From: Manfred Spraul <manfred@colorfullife.com>
To: Christoph Lameter <christoph@lameter.com>
Cc: Andrew Morton <akpm@osdl.org>,
linux-mm@kvack.org, linux-kernel@vger.kernel.org
Subject: Re: Fw: [PATCH] NUMA Slab Allocator
Date: Wed, 16 Mar 2005 19:34:22 +0100 [thread overview]
Message-ID: <42387C2E.4040106@colorfullife.com> (raw)
In-Reply-To: <20050315204110.6664771d.akpm@osdl.org>
Hi Christoph,
Do you have profile data from your modification? Which percentage of the
allocations is node-local, which percentage is from foreign nodes?
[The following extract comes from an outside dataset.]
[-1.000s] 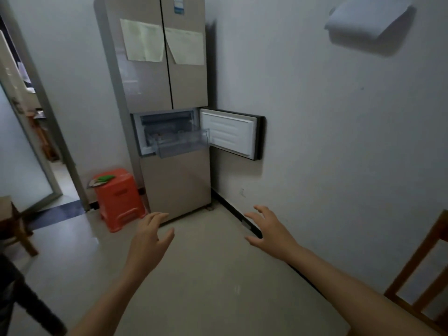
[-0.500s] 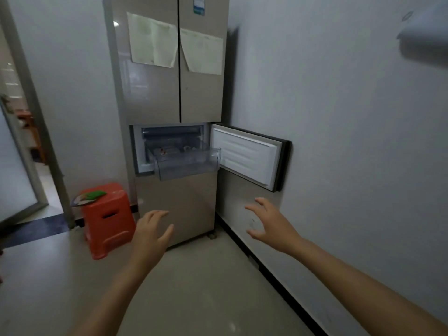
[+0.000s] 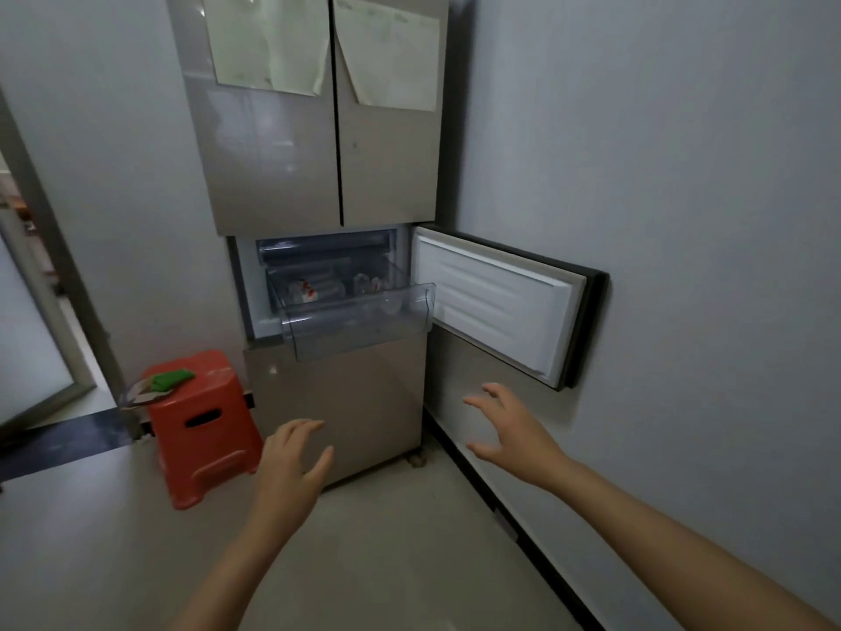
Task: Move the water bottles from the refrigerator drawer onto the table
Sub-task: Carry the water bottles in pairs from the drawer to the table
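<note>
A tall beige refrigerator [image 3: 296, 166] stands ahead in the corner. Its small middle door [image 3: 496, 302] hangs open to the right. A clear plastic drawer [image 3: 359, 325] is pulled out of that compartment. Inside it lie clear water bottles with red-and-white labels, one at the left [image 3: 304, 291] and one at the right [image 3: 366, 283]. My left hand [image 3: 291, 471] and my right hand [image 3: 514, 430] are both stretched forward below the drawer, fingers spread, holding nothing. No table is in view.
An orange plastic stool [image 3: 202, 425] with a green item on top stands left of the fridge. The grey wall [image 3: 682, 220] runs close along the right. A doorway [image 3: 36, 311] opens at far left. Pale floor [image 3: 387, 562] lies under my arms.
The view has closed in on the refrigerator, which now looks larger and nearer. Both hands stay raised and open in front of me.
</note>
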The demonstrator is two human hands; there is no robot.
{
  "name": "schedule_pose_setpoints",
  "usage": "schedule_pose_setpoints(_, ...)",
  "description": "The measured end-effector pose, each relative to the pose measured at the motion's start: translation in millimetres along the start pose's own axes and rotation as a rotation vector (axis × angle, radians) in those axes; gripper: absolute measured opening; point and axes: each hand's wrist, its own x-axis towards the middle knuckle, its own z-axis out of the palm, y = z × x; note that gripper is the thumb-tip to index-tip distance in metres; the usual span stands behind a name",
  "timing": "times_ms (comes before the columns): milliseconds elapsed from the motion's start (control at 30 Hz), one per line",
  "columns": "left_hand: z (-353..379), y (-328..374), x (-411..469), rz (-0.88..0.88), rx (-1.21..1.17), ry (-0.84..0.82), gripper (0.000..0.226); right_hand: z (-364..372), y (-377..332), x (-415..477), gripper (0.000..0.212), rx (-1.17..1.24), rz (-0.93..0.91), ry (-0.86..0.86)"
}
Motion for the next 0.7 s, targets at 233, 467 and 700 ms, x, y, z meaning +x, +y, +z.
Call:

Preferably per-cache. It shouldn't be difficult to add statistics
counters to your patch.
And: Can you estaimate which percentage is really accessed node-local
and which percentage are long-living structures that are accessed from
all cpus in the system?
I had discussions with guys from IBM and SGI regarding a numa allocator,
and we decided that we need profile data before we can decide if we need
one:
- A node-local allocator reduces the inter-node traffic, because the
callers get node-local memory
- A node-local allocator increases the inter-node traffic, because
objects that are kfree'd on the wrong node must be returned to their
home node.
> static inline void __cache_free (kmem_cache_t *cachep, void* objp)
> {
> struct array_cache *ac = ac_data(cachep);
>+ struct slab *slabp;
>
> check_irq_off();
> objp = cache_free_debugcheck(cachep, objp, __builtin_return_address(0));
>
>- if (likely(ac->avail < ac->limit)) {
>+ /* Make sure we are not freeing a object from another
>+ * node to the array cache on this cpu.
>+ */
>+ slabp = GET_PAGE_SLAB(virt_to_page(objp));
>
>
This line is quite slow, and should be performed only for NUMA builds,
not for non-numa builds. Some kind of wrapper is required.
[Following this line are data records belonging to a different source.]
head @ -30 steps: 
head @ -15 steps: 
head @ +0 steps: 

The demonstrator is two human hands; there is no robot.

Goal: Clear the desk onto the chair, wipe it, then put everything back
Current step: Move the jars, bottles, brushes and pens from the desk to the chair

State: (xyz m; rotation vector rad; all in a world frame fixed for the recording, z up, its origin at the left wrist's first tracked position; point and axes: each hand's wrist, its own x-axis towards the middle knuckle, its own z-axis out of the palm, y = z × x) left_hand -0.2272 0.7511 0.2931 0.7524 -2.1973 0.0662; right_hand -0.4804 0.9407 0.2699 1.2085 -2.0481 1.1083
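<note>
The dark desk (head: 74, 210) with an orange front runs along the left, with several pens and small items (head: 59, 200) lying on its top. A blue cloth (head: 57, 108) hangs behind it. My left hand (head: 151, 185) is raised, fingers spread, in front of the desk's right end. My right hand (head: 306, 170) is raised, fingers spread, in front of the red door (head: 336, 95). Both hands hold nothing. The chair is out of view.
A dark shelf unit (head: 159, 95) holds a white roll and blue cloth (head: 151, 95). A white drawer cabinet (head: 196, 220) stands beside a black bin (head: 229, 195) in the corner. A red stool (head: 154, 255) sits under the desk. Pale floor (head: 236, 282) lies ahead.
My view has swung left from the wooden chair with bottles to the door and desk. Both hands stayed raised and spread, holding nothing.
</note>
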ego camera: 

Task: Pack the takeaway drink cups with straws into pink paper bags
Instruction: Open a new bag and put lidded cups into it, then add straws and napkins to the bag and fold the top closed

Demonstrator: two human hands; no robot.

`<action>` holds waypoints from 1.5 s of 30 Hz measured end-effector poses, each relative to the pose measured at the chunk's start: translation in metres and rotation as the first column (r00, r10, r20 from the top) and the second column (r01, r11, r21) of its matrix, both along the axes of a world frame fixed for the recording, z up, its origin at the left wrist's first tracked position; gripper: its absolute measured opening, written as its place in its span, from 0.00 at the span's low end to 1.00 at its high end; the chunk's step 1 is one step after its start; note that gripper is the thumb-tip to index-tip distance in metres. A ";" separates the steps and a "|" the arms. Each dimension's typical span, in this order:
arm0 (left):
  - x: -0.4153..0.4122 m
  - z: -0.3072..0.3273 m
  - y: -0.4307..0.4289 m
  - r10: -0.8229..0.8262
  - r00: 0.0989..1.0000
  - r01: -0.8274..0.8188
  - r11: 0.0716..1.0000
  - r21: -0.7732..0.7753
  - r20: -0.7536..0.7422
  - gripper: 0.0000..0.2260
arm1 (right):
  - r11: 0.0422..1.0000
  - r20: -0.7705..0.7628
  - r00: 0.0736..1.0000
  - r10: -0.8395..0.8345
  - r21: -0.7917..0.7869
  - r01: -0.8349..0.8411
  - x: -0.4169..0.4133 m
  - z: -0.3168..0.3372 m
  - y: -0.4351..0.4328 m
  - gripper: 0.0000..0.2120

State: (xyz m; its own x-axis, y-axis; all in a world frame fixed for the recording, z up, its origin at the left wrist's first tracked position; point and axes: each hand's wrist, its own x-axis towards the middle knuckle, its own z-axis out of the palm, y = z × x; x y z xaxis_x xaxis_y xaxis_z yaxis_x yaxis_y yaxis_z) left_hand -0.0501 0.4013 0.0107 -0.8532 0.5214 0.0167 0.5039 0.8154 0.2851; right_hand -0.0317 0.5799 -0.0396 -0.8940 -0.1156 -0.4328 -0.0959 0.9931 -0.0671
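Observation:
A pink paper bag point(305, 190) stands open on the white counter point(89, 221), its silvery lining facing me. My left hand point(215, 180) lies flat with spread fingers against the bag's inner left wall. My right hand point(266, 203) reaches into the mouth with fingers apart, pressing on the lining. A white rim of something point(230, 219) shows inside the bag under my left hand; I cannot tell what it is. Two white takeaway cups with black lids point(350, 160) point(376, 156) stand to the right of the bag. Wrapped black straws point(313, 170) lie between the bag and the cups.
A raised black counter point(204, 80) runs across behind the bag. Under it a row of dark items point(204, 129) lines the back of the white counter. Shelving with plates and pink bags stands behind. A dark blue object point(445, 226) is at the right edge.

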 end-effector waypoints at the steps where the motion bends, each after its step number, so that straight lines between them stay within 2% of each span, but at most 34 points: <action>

>+ if(unlikely(slabp->nodeid != numa_node_id())) {
>+ STATS_INC_FREEMISS(cachep);
>+ int nodeid = slabp->nodeid;
>+ spin_lock(&(cachep->nodelists[nodeid])->list_lock);
>
>
This line is very dangerous: Every wrong-node allocation causes a
spin_lock operation. I fear that the cache line traffic for the spinlock
might kill the performance for some workloads. I personally think that
batching is required, i.e. each cpu stores wrong-node objects in a
seperate per-cpu array, and then the objects are returned as a block to
their home node.
>-/*
>- * NUMA: different approach needed if the spinlock is moved into
>- * the l3 structure
>
>
You have moved the cache spinlock into the l3 structure. Have you
compared both approaches?
A global spinlock has the advantage that batching is possible in
free_block: Acquire global spinlock, return objects to all nodes in the
system, release spinlock. A node-local spinlock would mean less
contention [multiple spinlocks instead of one global lock], but far more
spin_lock/unlock calls.
IIRC the conclusion from our discussion was, that there are at least
four possible implementations:
- your version
- Add a second per-cpu array for off-node allocations. __cache_free
batches, free_block then returns. Global spinlock or per-node spinlock.
A patch with a global spinlock is in
http://www.colorfullife.com/~manfred/Linux-kernel/slab/patch-slab-numa-2.5.66
per-node spinlocks would require a restructuring of free_block.
- Add per-node array for each cpu for wrong node allocations. Allows
very fast batch return: each array contains memory just from one node,
usefull if per-node spinlocks are used.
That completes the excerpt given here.